Thanks to these perks and others, FHA mortgage approval standards are considered to be the most friendly toward first-time buyers.

Find out if you qualify for an FHA loan. Start here (Jul 10th, 2020)

VA loans — 0% down payment

VA loans are available to members of the U.S. military and veterans of the Armed Services.

These mortgages provide a 100% financing option — meaning zero down payment — and VA mortgage rates are often lower than those of other programs.

Another big benefit for first time home buyers is that VA loans don’t require ongoing mortgage insurance. 

So unlike FHA and USDA loans, which both charge mortgage insurance every month, the VA loan simply has one upfront “guarantee fee” and that’s it. Without the monthly insurance fee, homeowners can save thousands over the life of their loans.

Find out if you qualify for a VA loan. Start here (Jul 10th, 2020)

USDA loans — 0% down payment 

USDA or “Rural Housing” loans also allow 100% financing. The program is available for homes in rural areas and less-dense suburban neighborhoods nationwide. USDA, which backs these mortgages, usually defines “less populated” as an area with 20,000 residents or fewer. 

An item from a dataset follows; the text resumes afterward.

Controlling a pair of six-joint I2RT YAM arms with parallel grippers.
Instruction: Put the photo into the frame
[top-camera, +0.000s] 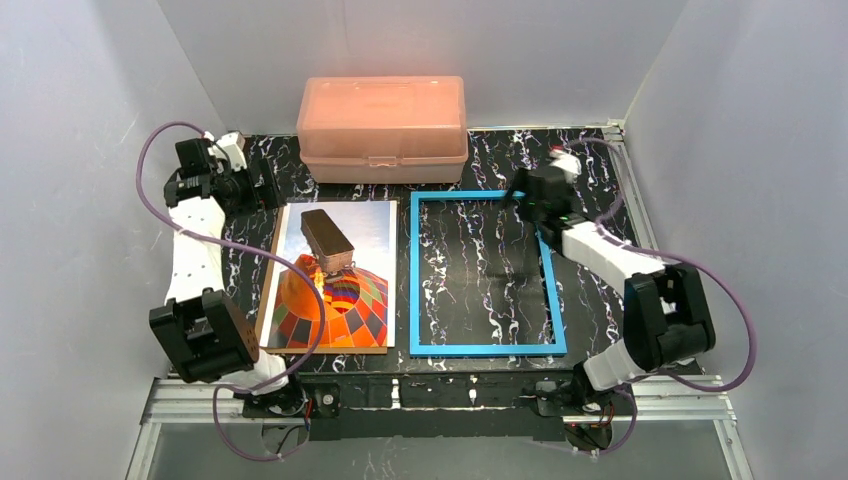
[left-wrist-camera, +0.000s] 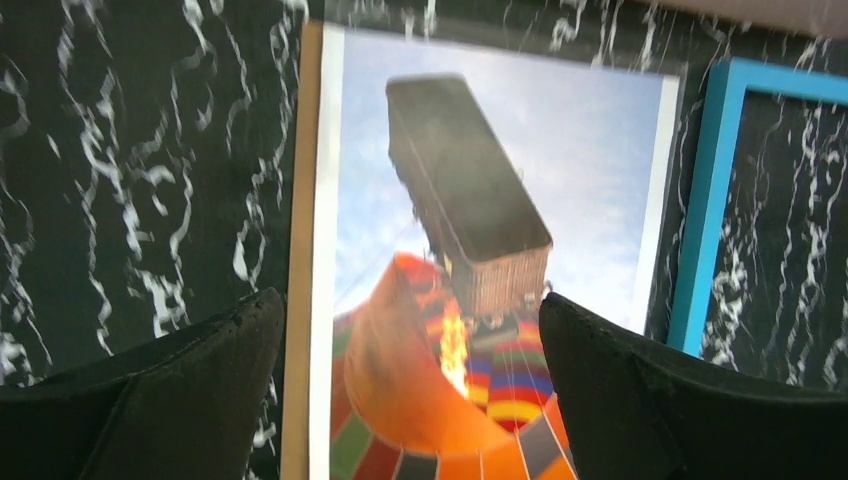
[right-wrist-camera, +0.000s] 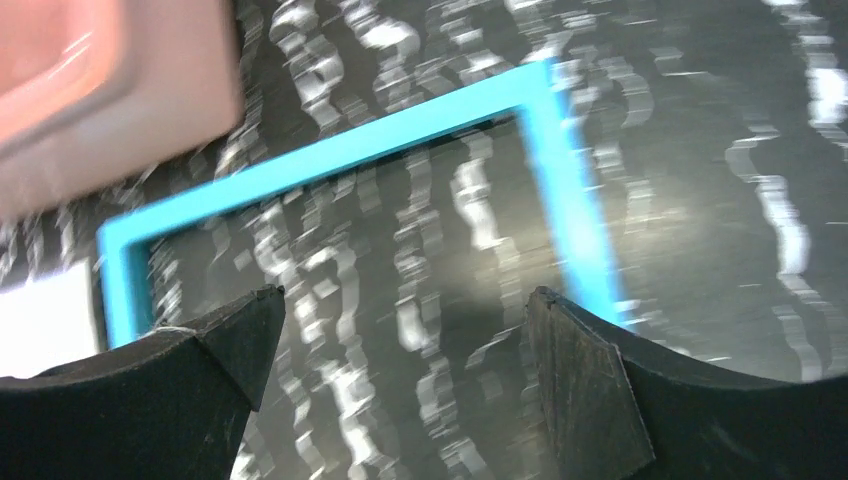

Another important guideline for USDA loan is the income cap. To qualify for a Rural Housing mortgage, you can’t make more than 115% of the local median income (meaning you’re 15% above the median). 

USDA mortgage rates are often as low as VA mortgage rates. And mortgage insurance for USDA loans tends to be cheaper than for FHA loans. 

Find out if you qualify for a USDA loan. Start here (Jul 10th, 2020)

The Conventional 97 loan — 3% down payment 

The Conventional 97 loan is — like the name implies — a type of conventional loan. These mortgages are backed by Fannie Mae and Freddie Mac. 

Available to home buyers with good credit score (620 or higher), the conventional 97 loan requires just 3% down. And it lets you cover the whole down payment with gift funds, if you wish. 

The HomeReady and Home Possible mortgage — 3% down 

The HomeReady and Home Possible mortgages are two other conventional loan programs with 3% down. They’re geared toward lower-income and/or multigenerational households, but all home buyers are welcome to apply.

The HomeReady program is backed by Fannie Mae, and Home Possible by Freddie Mac.

Home buyers using either HomeReady or HomePossible get access to discounted mortgage rates, and can use the income of boarders and other household residents to help get mortgage-qualified.

Find a low down payment loan that works for you 

First time home buyers have lots of options when it comes to making a down payment. 

To minimize your out-of-pocket cost, make sure you research your loan options thoroughly, as many require just 0% to 3% down.

And don’t forget to look into down payment assistance options near you. Help is available for first time home buyers who know where to look for it.